This used the ha_enable_transaction() call to enable/disable transactions for LOAD DATA INFILE.  It looks like the call is only used in ALTER TABLE now.  It seems pretty easy to add that into other sections of code as well (OPTIMIZE, CREATE INDEX, DROP INDEX, which are what InnoDB checks).

Rather than having InnoDB check for specific SQL statements, it could then check for thd->transaction.on = on and then commit every 10000 in that case.

Once that is done, it would be trivial to add "transaction-less" mode for InnoDB for many statements (or even a session variable which could be changed).
[22 Jan 2010 21:16] Harrison Fisk
5.1 Patch to add NO TRANSACTION to LOAD DATA INFILE to commit every 10k rows in non-plugin InnoDB

Attachment: load_data_commit.patch (text/x-patch), 5.00 KiB.

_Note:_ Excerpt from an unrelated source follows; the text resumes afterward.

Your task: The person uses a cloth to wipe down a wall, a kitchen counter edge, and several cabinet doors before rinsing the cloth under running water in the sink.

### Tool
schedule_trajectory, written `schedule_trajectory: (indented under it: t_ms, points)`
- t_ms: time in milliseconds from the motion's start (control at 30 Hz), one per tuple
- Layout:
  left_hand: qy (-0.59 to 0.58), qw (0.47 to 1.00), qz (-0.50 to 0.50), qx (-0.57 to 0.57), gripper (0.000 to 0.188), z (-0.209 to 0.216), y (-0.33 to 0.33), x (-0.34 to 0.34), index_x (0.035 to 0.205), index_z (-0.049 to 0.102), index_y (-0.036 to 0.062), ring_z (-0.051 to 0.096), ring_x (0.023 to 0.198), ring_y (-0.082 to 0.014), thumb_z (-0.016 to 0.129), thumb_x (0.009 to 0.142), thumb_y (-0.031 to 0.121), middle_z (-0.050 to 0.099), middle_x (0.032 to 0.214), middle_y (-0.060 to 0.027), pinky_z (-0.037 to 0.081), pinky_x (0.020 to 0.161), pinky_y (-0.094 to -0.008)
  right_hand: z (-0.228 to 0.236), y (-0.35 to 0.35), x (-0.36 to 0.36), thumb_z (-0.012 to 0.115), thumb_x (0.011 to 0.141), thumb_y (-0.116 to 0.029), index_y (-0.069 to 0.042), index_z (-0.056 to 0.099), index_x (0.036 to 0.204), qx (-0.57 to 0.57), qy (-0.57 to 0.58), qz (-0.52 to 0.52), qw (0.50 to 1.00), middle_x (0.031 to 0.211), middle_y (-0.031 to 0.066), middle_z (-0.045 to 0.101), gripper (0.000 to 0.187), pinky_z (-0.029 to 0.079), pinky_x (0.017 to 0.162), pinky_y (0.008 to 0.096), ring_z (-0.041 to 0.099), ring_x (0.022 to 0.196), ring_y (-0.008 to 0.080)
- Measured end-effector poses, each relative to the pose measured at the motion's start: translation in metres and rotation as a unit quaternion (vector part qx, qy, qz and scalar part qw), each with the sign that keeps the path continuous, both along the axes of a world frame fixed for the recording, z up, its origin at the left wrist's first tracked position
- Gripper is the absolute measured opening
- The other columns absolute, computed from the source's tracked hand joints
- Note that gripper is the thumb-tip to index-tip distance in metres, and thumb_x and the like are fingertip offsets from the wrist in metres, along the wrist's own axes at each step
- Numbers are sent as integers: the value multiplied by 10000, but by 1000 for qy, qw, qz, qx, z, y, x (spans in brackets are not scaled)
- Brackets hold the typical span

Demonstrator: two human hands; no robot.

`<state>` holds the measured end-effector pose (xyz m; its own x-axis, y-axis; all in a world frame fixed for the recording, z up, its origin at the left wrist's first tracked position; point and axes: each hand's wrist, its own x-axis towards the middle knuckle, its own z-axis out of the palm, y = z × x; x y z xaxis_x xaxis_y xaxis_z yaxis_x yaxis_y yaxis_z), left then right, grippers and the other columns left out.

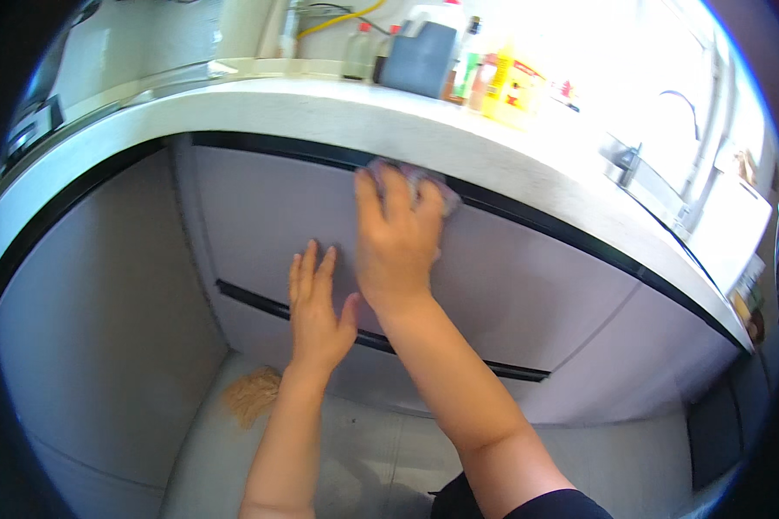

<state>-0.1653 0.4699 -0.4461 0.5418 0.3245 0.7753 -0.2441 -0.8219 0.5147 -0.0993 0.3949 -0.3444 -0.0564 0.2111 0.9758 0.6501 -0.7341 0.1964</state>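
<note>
My right hand [398,229] presses a crumpled purplish cloth [448,197] against the top of a grey drawer front [511,285], by the black strip [493,201] under the countertop. Its fingers are bent over the cloth, which is partly hidden beneath them. Lower and to the left, my left hand [318,307] has its fingers stretched out, fingertips at the same drawer front, and holds nothing. A second black handle strip [251,300] runs across the drawers below, passing behind both arms.
A pale countertop [320,108] curves overhead, carrying a large dark jug [417,60], a yellow bottle [512,86] and several other bottles. A tap [629,164] stands at the right. On the floor, a tan cloth [253,394] lies in the left corner beside the side cabinet [104,320].
</note>
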Motion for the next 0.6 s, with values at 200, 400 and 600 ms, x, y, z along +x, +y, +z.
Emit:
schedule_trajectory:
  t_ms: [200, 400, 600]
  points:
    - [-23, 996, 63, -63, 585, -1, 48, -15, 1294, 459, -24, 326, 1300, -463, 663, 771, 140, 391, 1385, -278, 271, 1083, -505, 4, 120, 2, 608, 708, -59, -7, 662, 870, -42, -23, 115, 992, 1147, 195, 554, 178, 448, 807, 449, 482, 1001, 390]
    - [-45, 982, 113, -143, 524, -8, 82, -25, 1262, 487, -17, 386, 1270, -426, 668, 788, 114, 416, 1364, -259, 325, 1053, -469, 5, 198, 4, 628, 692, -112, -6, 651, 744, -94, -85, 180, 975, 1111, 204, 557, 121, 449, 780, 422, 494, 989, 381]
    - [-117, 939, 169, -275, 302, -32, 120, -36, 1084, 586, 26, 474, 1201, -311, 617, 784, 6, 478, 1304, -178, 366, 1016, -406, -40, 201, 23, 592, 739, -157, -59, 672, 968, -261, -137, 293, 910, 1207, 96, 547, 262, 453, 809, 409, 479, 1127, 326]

[22 Jan 2010 21:21] Harrison Fisk
I made a small patch to add NO TRANSACTION to LOAD DATA INFILE syntax.  It comes right after the CHARACTER SET syntax, such as:

LOAD DATA [LOW_PRIORITY | CONCURRENT] [LOCAL] INFILE 'file_name'
    [REPLACE | IGNORE]
    INTO TABLE tbl_name
    [CHARACTER SET charset_name]
    [NO TRANSACTION]
    [{FIELDS | COLUMNS}
        [TERMINATED BY 'string']
        [[OPTIONALLY] ENCLOSED BY 'char']
        [ESCAPED BY 'char']
    ]
    [LINES
        [STARTING BY 'string']
        [TERMINATED BY 'string']
    ]
    [IGNORE number LINES]
    [(col_name_or_user_var,...)]
    [SET col_name = expr,...]

This will commit any open transactions and cause InnoDB to automatically commit every 10k rows and at completion of the LOAD.

It does change the ABI for plugins by adding a new external function to access a THD value.  According to Serg, it should be backwards compatible, but I bumped the plugin ABI version just in case.

TODO for it:
* add test cases
* add innodb plugin (should be 1-liner)
* fixup rest of code to use this new API, rather than checking query types
* Fix NDB cluster to use this as well perhaps
[22 Jan 2010 21:41] Harrison Fisk
Oh, I need to check to see if it at all works with replication as well.

It would also make LOAD DATA INFILE not work inside of stored functions (nothing with implicit commits can), but procedures should be fine afaik.
[22 Jan 2010 22:02] Harrison Fisk
It does pass the current test suite though, so it doesn't break anything ;)
[16 Apr 2013 21:22] Len Budney
Any updates on this bug? It was verified back in 2010, but apparently not fixed?